**Exercise requirements:** Return the data verbatim, without pictures.

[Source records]
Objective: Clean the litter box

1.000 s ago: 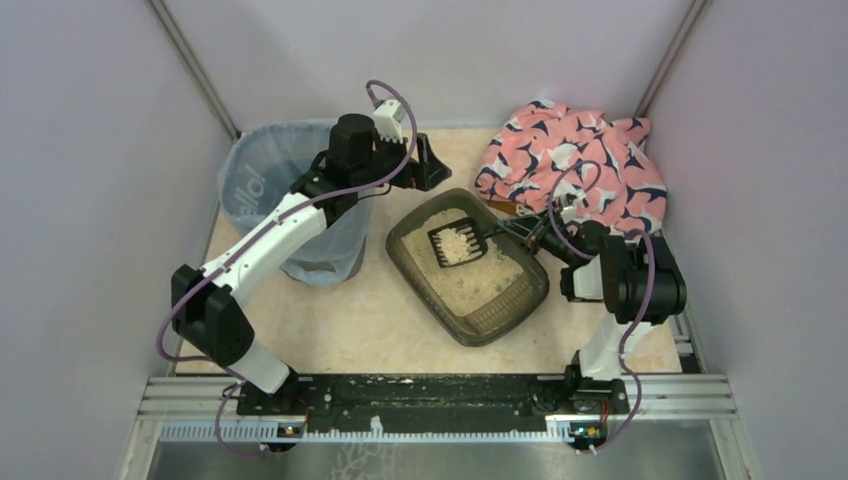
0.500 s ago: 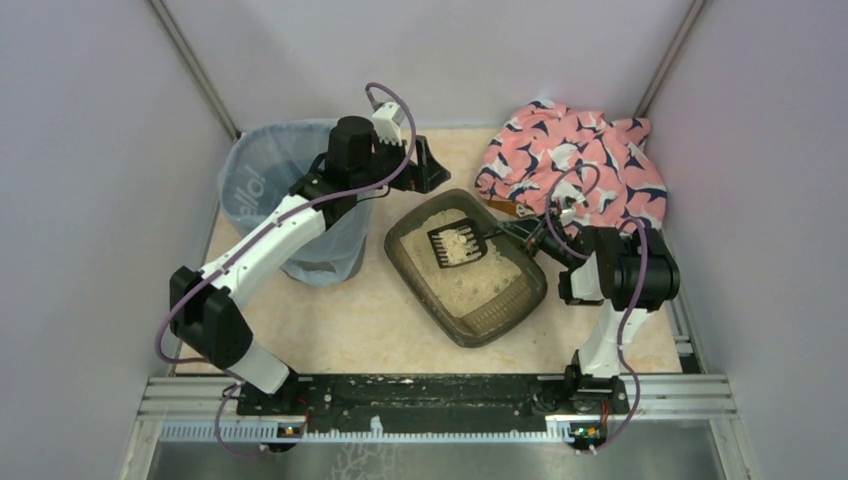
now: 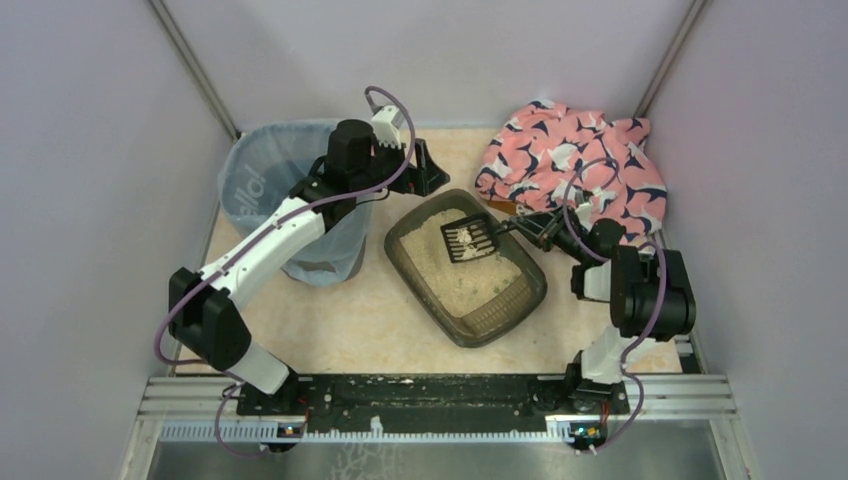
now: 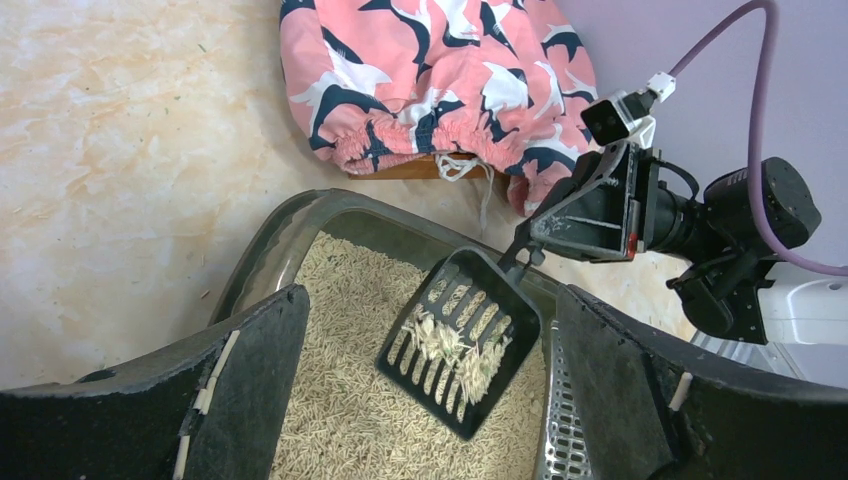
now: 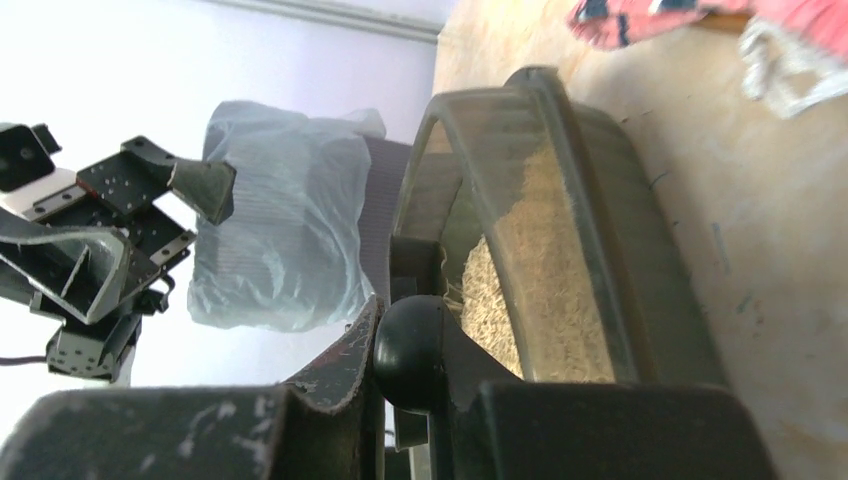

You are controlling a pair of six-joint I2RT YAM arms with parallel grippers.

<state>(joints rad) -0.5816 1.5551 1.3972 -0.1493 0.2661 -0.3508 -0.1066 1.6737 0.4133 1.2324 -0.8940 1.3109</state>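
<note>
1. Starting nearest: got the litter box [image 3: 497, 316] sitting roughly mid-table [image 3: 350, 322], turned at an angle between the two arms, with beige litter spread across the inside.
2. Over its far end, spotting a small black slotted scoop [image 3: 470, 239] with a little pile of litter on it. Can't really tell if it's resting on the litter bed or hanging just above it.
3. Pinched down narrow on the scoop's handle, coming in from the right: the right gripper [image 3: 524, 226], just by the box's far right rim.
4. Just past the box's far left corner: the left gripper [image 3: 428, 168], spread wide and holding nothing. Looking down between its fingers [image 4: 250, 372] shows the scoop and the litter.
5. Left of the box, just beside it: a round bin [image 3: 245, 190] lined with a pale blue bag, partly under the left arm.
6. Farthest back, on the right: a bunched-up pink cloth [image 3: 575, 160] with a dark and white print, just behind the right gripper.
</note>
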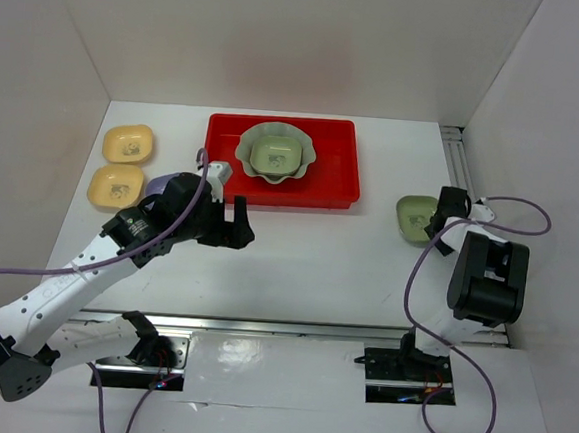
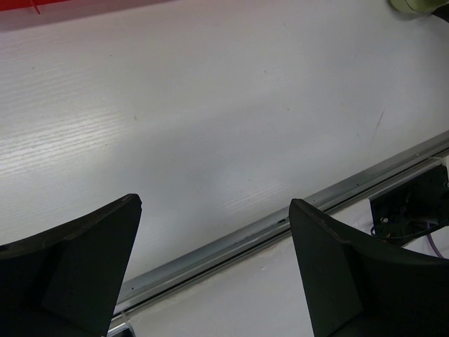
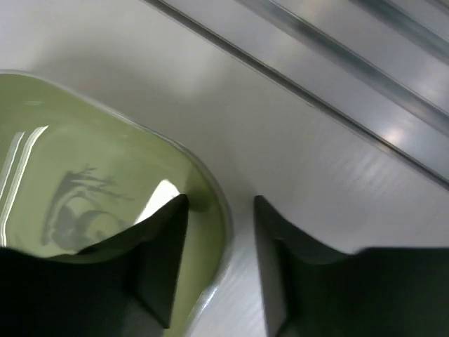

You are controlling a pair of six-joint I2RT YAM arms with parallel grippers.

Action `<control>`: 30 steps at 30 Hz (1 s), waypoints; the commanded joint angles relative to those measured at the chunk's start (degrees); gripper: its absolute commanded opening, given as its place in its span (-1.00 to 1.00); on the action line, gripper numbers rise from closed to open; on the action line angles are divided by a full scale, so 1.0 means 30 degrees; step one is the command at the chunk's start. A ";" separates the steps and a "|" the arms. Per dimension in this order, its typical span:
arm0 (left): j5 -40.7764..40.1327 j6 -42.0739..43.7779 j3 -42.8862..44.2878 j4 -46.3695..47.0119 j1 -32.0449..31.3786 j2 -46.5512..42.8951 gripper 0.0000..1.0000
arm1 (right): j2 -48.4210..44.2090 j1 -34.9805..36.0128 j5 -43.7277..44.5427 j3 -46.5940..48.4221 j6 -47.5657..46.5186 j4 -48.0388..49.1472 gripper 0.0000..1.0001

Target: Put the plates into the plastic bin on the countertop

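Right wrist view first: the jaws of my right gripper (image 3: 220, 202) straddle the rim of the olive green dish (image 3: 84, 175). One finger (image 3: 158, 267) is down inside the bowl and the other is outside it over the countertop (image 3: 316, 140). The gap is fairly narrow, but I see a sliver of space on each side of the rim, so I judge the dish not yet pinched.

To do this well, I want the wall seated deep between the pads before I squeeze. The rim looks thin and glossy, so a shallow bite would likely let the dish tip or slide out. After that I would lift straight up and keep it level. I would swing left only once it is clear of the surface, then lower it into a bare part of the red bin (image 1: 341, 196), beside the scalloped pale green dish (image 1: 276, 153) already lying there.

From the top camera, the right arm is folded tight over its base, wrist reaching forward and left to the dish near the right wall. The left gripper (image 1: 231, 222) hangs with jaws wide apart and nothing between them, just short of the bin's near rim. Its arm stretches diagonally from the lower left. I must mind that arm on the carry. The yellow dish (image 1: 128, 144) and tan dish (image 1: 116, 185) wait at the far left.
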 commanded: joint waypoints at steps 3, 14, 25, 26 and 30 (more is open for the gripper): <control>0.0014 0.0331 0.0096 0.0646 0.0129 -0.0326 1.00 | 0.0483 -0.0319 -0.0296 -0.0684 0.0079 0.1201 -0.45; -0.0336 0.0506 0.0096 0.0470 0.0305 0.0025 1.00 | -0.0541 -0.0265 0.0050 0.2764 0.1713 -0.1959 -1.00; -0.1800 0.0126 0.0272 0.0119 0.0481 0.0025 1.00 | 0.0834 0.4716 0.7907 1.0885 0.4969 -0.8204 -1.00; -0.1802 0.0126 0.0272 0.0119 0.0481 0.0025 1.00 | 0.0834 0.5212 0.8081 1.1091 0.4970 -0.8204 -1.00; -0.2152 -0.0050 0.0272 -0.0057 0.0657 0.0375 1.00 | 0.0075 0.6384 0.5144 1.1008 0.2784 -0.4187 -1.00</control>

**Written answer:**
Objective: Clean the litter box

1.000 s ago: 
0.500 s ago: 
now: 
now: 
now: 

You are controlling a pair of six-joint I2RT YAM arms with parallel grippers.

<state>(joints rad) -0.5816 1.5551 1.3972 -0.1493 0.2661 -0.3508 -0.1066 1.6737 0.4133 1.2324 -0.8940 1.3109</state>
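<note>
1. Starting nearest: got the litter box [image 3: 497, 316] sitting roughly mid-table [image 3: 350, 322], turned at an angle between the two arms, with beige litter spread across the inside.
2. Over its far end, spotting a small black slotted scoop [image 3: 470, 239] with a little pile of litter on it. Can't really tell if it's resting on the litter bed or hanging just above it.
3. Pinched down narrow on the scoop's handle, coming in from the right: the right gripper [image 3: 524, 226], just by the box's far right rim.
4. Just past the box's far left corner: the left gripper [image 3: 428, 168], spread wide and holding nothing. Looking down between its fingers [image 4: 250, 372] shows the scoop and the litter.
5. Left of the box, just beside it: a round bin [image 3: 245, 190] lined with a pale blue bag, partly under the left arm.
6. Farthest back, on the right: a bunched-up pink cloth [image 3: 575, 160] with a dark and white print, just behind the right gripper.
</note>
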
You are controlling a pair of six-joint I2RT YAM arms with parallel grippers.

Action `<control>`: 30 steps at 30 Hz (1 s), waypoints; the commanded joint angles relative to those measured at the chunk's start (degrees); gripper: its absolute commanded opening, given as its place in its span (-1.00 to 1.00); on the action line, gripper numbers rise from closed to open; on the action line angles are divided by a full scale, so 1.0 means 30 degrees; step one is the command at the chunk's start. A ";" separates the steps and a "|" the arms. Per dimension in this order, its typical span:
arm0 (left): j5 -40.7764..40.1327 j6 -42.0739..43.7779 j3 -42.8862..44.2878 j4 -46.3695..47.0119 j1 -32.0449..31.3786 j2 -46.5512..42.8951 gripper 0.0000..1.0000
arm1 (right): j2 -48.4210..44.2090 j1 -34.9805..36.0128 j5 -43.7277..44.5427 j3 -46.5940..48.4221 j6 -47.5657..46.5186 j4 -48.0388..49.1472 gripper 0.0000..1.0001

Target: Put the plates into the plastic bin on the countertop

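Right wrist view first: the jaws of my right gripper (image 3: 220, 202) straddle the rim of the olive green dish (image 3: 84, 175). One finger (image 3: 158, 267) is down inside the bowl and the other is outside it over the countertop (image 3: 316, 140). The gap is fairly narrow, but I see a sliver of space on each side of the rim, so I judge the dish not yet pinched.

To do this well, I want the wall seated deep between the pads before I squeeze. The rim looks thin and glossy, so a shallow bite would likely let the dish tip or slide out. After that I would lift straight up and keep it level. I would swing left only once it is clear of the surface, then lower it into a bare part of the red bin (image 1: 341, 196), beside the scalloped pale green dish (image 1: 276, 153) already lying there.

From the top camera, the right arm is folded tight over its base, wrist reaching forward and left to the dish near the right wall. The left gripper (image 1: 231, 222) hangs with jaws wide apart and nothing between them, just short of the bin's near rim. Its arm stretches diagonally from the lower left. I must mind that arm on the carry. The yellow dish (image 1: 128, 144) and tan dish (image 1: 116, 185) wait at the far left.
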 commanded: joint waypoints at steps 3, 14, 25, 26 and 30 (more is open for the gripper): <control>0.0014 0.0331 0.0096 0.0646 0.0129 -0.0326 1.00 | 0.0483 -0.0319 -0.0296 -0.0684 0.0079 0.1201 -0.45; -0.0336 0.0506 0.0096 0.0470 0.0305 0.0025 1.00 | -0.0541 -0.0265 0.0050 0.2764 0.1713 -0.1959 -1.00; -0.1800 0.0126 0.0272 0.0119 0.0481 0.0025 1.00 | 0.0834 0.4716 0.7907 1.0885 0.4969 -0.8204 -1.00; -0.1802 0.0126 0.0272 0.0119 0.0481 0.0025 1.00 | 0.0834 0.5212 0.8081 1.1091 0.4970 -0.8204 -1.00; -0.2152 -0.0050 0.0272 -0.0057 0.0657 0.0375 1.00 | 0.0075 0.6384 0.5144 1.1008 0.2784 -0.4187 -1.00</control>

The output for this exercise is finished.